> **What the task requires**
Please return every line of the listing. Keep each one exact.
————
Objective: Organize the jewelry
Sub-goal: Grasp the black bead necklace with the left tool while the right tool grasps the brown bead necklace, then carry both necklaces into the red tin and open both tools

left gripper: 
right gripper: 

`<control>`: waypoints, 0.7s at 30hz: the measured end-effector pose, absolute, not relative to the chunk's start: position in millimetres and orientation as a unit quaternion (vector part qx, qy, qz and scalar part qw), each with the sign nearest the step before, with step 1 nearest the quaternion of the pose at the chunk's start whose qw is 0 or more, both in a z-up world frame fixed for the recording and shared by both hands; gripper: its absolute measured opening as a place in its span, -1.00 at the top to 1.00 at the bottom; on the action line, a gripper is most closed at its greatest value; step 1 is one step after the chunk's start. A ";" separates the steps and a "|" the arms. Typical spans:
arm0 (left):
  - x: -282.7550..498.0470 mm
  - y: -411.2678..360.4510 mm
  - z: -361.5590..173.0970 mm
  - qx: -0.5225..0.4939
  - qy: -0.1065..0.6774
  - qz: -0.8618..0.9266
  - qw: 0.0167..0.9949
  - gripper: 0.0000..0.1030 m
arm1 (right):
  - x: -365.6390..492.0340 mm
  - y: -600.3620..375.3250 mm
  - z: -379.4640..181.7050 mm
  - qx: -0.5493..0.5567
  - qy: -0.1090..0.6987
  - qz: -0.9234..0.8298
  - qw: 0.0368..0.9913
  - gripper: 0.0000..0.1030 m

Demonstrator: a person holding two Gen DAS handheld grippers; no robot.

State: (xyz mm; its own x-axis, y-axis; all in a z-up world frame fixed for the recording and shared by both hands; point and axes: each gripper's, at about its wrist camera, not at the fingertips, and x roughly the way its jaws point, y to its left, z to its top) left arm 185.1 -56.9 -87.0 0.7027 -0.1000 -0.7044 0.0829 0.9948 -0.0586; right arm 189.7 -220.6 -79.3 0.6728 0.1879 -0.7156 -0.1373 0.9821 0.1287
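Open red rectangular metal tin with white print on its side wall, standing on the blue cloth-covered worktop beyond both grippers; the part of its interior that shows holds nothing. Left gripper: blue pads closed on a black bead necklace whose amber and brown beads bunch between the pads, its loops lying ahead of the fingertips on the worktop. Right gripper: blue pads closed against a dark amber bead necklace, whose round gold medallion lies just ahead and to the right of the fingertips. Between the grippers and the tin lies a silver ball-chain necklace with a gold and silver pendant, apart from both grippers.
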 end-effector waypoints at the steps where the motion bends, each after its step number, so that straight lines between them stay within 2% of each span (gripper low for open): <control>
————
> **Response**
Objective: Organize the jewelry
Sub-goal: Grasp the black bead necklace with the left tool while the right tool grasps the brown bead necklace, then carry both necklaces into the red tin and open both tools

left gripper: 
right gripper: 

`<control>`: waypoints, 0.7s at 30hz: the measured end-effector pose, absolute, not relative to the chunk's start: position in millimetres and orientation as a unit quaternion (vector part qx, qy, qz and scalar part qw), each with the sign nearest the step before, with step 1 nearest the quaternion of the pose at the chunk's start whose qw is 0 or more, both in a z-up world frame fixed for the recording and shared by both hands; gripper: its absolute measured opening as a place in its span, -1.00 at the top to 1.00 at the bottom; on the action line, a gripper is most closed at its greatest value; step 1 is one step after the chunk's start. A ";" separates the steps and a "|" the arms. Typical spans:
arm0 (left):
  - x: -282.7550..498.0470 mm
  - y: -411.2678..360.4510 mm
  - z: -361.5590..173.0970 mm
  - qx: -0.5225..0.4939
  - qy: -0.1065..0.6774
  - qz: -0.8618..0.9266
  - qw: 0.0167..0.9949
  - gripper: 0.0000..0.1030 m
arm1 (right):
  - x: -365.6390..492.0340 mm
  - y: -600.3620..375.3250 mm
  - z: -379.4640..181.7050 mm
  - qx: -0.5493..0.5567
  - qy: -0.1090..0.6987
  - qz: -0.9234..0.8298
  - qw: 0.0368..0.9913
  - gripper: 0.0000..0.1030 m

Demonstrator: a person holding two Gen DAS handheld grippers; no robot.

State: (xyz mm; its own x-axis, y-axis; all in a z-up world frame fixed for the recording and shared by both hands; point and axes: each gripper's, at about its wrist camera, not at the fingertips, and x roughly the way its jaws point, y to its left, z to its top) left arm 185.1 -56.9 -87.0 0.7027 -0.1000 -0.7044 0.0829 0.9948 -0.0586; right arm 189.7 -220.6 -79.3 0.6728 0.1879 -0.7156 -0.1373 0.9821 0.1287
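Open red rectangular metal tin with white print on its side wall, standing on the blue cloth-covered worktop beyond both grippers; the part of its interior that shows holds nothing. Left gripper: blue pads closed on a black bead necklace whose amber and brown beads bunch between the pads, its loops lying ahead of the fingertips on the worktop. Right gripper: blue pads closed against a dark amber bead necklace, whose round gold medallion lies just ahead and to the right of the fingertips. Between the grippers and the tin lies a silver ball-chain necklace with a gold and silver pendant, apart from both grippers.
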 end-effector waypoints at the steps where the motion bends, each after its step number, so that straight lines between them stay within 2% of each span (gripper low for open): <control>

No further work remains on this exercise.